Atualizada às 22h42

A enfermeira M., de 48 anos, voltou ao trabalho esta semana em duas unidades públicas de saúde de Goiânia. O que ela mais temia aconteceu: no dia 15 deste mês ela descobriu estar infectada pelo novo coronavírus. Depois de saber que pacientes que ela tinha cuidado e colegas profissionais apresentavam sintomas, decidiu, por conta própria, fazer o teste. “Entrei em pânico. É angustiante saber que você está positivo e poder contaminar outras pessoas.” A enfermeira não está sozinha. Desde o início da pandemia o medo ronda os profissionais de saúde.

Em Goiás, a morte da técnica em enfermagem e de laboratório Adelita Ribeiro da Silva, de 38 anos, no último dia 4, acendeu o alerta. Ela atuava em duas unidades, uma pública e outra privada. Também vieram a público as internações dos médicos Almerita Rizério Borges, pediatra, e Alexander Dobriansky, cardiologista, e a morte do servidor da Secretaria Estadual de Saúde (SES), Javier Martins de Oliveira, da área administrativa. São situações distintas, mas revelam que todos estão vulneráveis, em especial quem se preparou para cuidar da saúde do restante da população.

M. acredita que sua contaminação está ligada à fase inicial da pandemia, quando eram escassos os equipamentos de proteção individual (EPIs). “Máscaras N95 e PFF2 só foram liberadas depois da morte da Adelita, viseiras só chegaram agora. Teve um período que precisei colocar duas máscaras cirúrgicas. Não é o ideal para o momento que estamos vivendo.” A enfermeira, que trabalha em unidades das Secretarias Estadual de Saúde (SES) e Municipal de Goiânia (SMS), também reclama da falta de testes para profissionais na ativa.

“Eu trabalho numa UTI infantil. Um bebê tinha piorado muito e uma fisioterapeuta testou positivo. Pedi para fazer o teste e disseram na minha unidade que não estão liberando testes para funcionários. Tentei também no Cais, ouvi que os testes eram apenas para pacientes graves. Nem voltei para casa. Fui fazer o exame na rede privada”, detalha ela. Ao ter certeza da contaminação, a enfermeira avisou aos superiores e se afastou do trabalho por 14 dias. “Meu maior medo era ter problema respiratório grave, mas não aconteceu.

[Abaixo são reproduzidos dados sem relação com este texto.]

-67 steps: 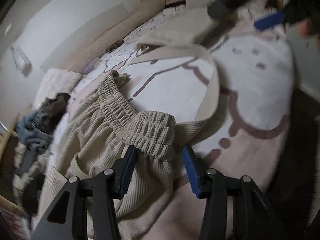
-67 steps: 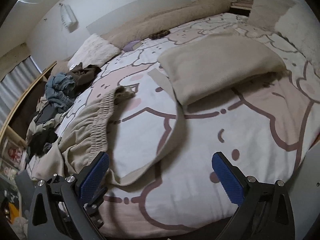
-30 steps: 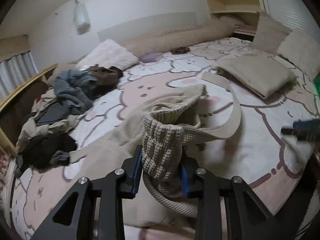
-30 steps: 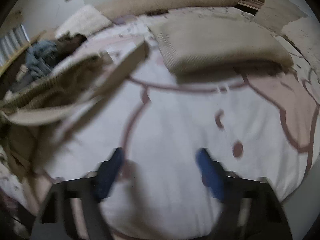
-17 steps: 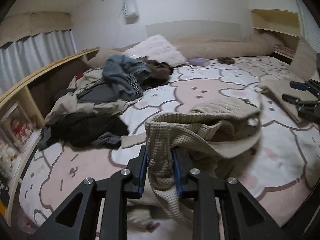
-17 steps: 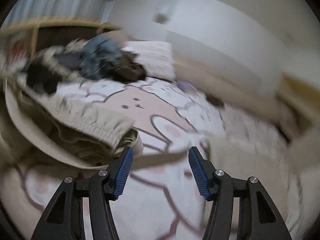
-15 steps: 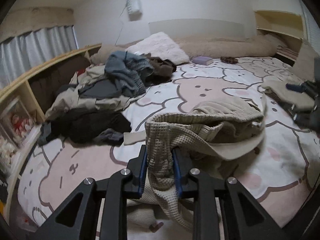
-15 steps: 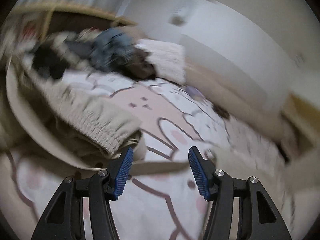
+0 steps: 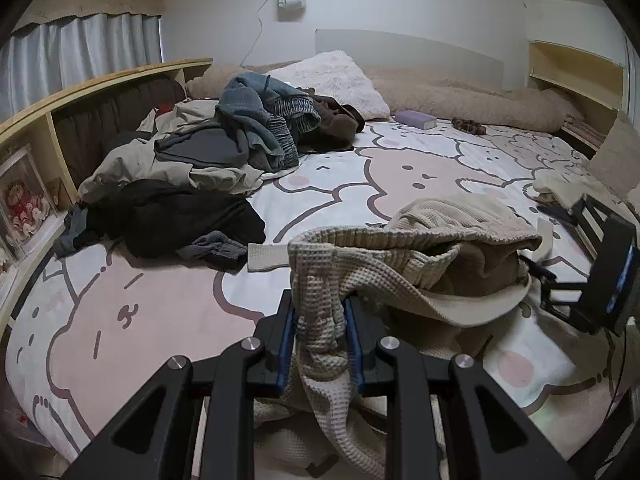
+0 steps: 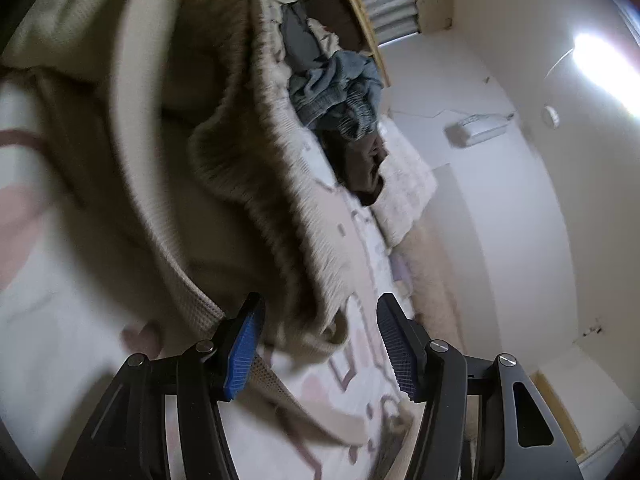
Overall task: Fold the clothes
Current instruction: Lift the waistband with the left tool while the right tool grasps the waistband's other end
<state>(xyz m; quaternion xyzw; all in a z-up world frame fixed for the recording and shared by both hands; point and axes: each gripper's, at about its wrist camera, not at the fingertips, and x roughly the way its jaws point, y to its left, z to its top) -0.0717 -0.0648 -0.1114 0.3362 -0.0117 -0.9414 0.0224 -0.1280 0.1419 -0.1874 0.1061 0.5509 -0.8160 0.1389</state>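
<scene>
L tool (image 9: pixel 319 340) clamped on 1 beige waffle garment (image 9: pixel 416 252); R tool (image 10: pixel 318 344) jaws apart at its hem.

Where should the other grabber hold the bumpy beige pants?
On the ribbed waistband, at its free end hanging just ahead of the open right gripper. The left gripper already pinches the beige pants at one end, so taking the thick gathered band from the opposite side would likely let the pants stretch flat between the two.

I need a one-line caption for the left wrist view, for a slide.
Left gripper shut on the beige waffle-knit garment above the bear-print bedsheet, unfolded clothes pile behind, right gripper at the right edge.
</scene>
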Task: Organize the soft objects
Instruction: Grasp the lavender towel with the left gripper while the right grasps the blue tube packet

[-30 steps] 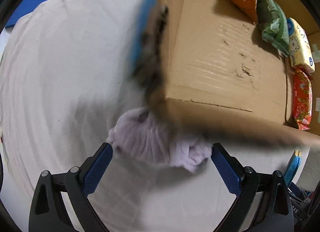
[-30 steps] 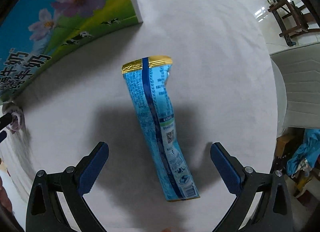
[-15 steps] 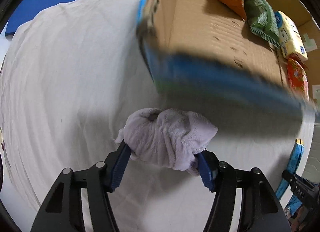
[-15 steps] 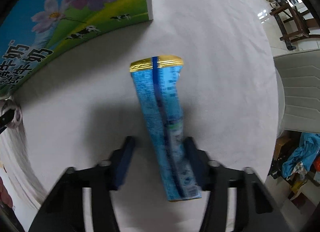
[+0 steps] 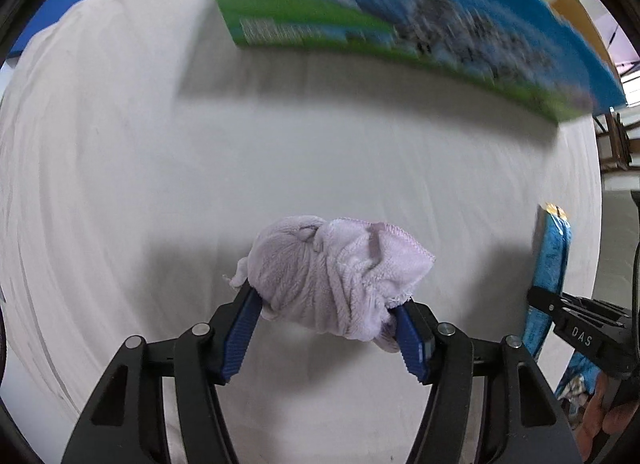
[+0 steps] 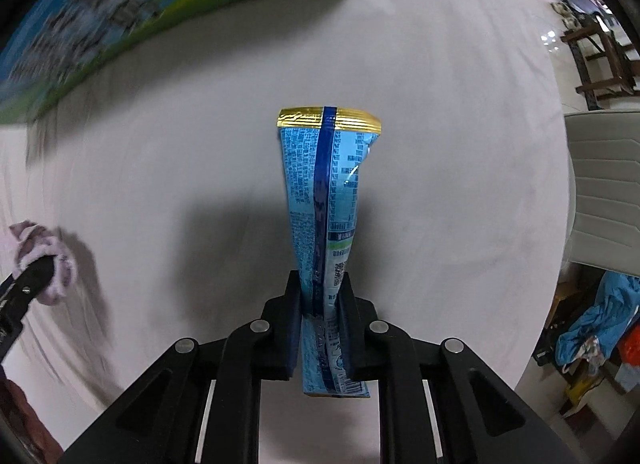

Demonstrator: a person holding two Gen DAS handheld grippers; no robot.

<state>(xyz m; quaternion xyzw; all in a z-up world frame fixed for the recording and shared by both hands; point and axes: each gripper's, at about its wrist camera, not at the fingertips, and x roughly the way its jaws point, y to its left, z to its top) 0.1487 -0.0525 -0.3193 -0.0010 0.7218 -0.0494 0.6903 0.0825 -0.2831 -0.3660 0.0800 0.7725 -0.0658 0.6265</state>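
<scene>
Plainly, "DAS" on right hand-held gripper (image 5: 541, 306), clamping blue snack packet (image 6: 325, 200)

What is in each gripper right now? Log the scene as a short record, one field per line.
left gripper: shut on the lavender towel, bunched between the blue pads
right gripper: shut on the blue snack packet, pinched near its lower end
snack packet: gold sealed end pointing away from the gripper
surface: white tablecloth under both items
printed carton: at the far side of the cloth, blurred blue and green side facing the cameras
background: chair beyond the table edge
</scene>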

Nos primeiros dias minha boca ficou seca, depois a garganta inflamou e tive dores no olho, na cabeça e diarreia.” As duas filhas que vivem com ela fizeram o teste, mas não foram infectadas.

 

Quase mil servidores estão no grupo de risco

 

O Sindsaúde também tem solicitado o afastamento da linha de frente dos atendimentos de servidores com mais de 60 anos e portadores de comorbidades. Diretora de Recursos Humanos da SMS de Goiânia, Camila Lucas de Souza explica que 10% dos servidores de saúde estão acima de 60 anos, quase mil pessoas. “Estamos fazendo a relocação desses profissionais de forma gradativa para não deixar a população desassistida”. Além do edital aberto para contratação de médicos, a pasta vai publicar nos próximos dias dois novos editais, um para credenciamento de profissionais para a área de saúde mental e outro para contratos determinados para as áreas de urgência e atenção primária.

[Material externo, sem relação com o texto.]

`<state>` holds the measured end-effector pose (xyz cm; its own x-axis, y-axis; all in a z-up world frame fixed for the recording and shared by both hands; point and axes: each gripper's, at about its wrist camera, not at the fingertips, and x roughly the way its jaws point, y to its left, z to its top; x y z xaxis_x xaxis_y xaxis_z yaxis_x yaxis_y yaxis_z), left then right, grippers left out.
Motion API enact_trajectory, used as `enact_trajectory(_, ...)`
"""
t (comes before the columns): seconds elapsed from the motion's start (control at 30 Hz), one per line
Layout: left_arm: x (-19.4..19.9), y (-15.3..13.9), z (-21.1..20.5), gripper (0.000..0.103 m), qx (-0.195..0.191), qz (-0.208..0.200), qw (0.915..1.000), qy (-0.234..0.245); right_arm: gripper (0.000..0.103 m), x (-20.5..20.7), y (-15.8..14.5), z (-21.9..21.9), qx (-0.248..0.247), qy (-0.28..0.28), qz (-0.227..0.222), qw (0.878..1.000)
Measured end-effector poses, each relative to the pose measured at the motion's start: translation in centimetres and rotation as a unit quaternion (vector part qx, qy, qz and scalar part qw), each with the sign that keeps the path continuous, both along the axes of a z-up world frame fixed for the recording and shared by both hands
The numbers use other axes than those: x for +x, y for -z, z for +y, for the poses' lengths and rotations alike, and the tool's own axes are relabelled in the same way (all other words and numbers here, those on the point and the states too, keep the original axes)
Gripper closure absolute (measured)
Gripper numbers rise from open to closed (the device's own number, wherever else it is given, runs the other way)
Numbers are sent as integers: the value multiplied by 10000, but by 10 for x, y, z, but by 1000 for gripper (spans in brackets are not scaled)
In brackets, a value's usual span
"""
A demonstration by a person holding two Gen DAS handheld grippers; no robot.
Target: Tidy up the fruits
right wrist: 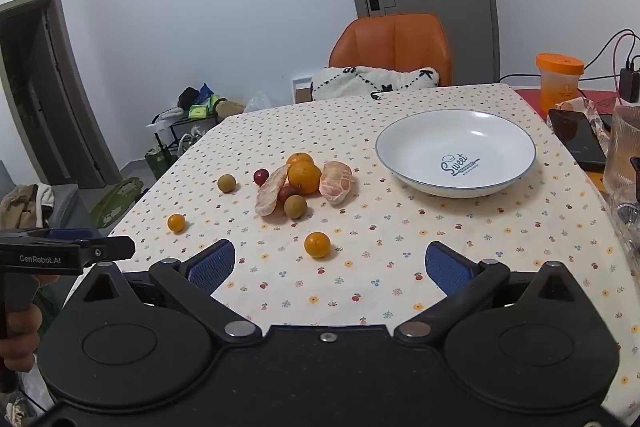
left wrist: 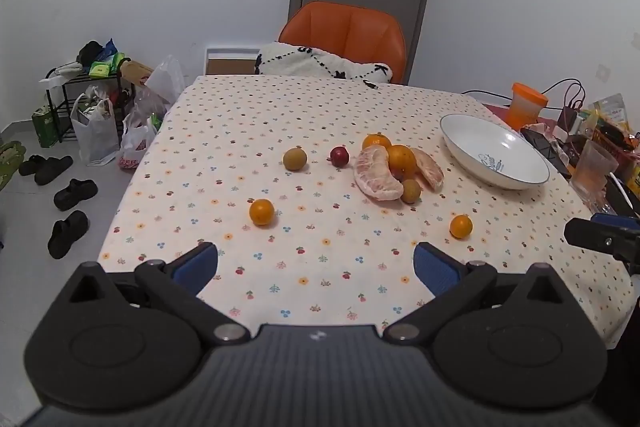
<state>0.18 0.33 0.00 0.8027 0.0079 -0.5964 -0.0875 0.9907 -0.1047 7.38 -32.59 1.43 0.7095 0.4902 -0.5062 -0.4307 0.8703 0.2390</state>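
Fruit lies scattered on a flowered tablecloth (left wrist: 240, 131). A cluster holds two peeled pomelo pieces (left wrist: 376, 173) (right wrist: 337, 182), oranges (left wrist: 401, 158) (right wrist: 305, 175) and a brown fruit (left wrist: 411, 191) (right wrist: 295, 206). Apart from it lie a small orange (left wrist: 261, 211) (right wrist: 176, 222), another small orange (left wrist: 461, 226) (right wrist: 317, 244), a brown fruit (left wrist: 295, 158) (right wrist: 226, 183) and a dark red fruit (left wrist: 339, 156) (right wrist: 261, 177). A white bowl (left wrist: 468, 135) (right wrist: 404, 143) stands empty at the right. My left gripper (left wrist: 316, 261) and right gripper (right wrist: 330, 263) hover open near the table's front edge, holding nothing.
An orange chair (left wrist: 348, 31) with a white cushion stands behind the table. An orange-lidded cup (right wrist: 558, 83), a phone (right wrist: 576, 141), a ribbed glass (left wrist: 592, 171) and cables crowd the right side. Bags, a rack and shoes (left wrist: 72, 193) sit on the floor at left.
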Motion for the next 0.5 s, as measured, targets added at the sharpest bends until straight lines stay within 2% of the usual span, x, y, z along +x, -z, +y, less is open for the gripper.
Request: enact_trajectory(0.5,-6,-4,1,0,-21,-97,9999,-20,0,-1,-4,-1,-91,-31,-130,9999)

A SMS de Goiânia não sabe quantos servidores estão no grupo de risco para Covid-19 por serem portadores de comorbidades, mas segundo Camila Souza, eles também estão sendo alvos de atenção. “Criamos um fluxograma, eles estão enviando um email explicando os problemas que possuem, e um médico está fazendo avaliação para saber se estão enquadrados nos critérios do Ministério da Saúde. Em caso positivo, o servidor será realocado.”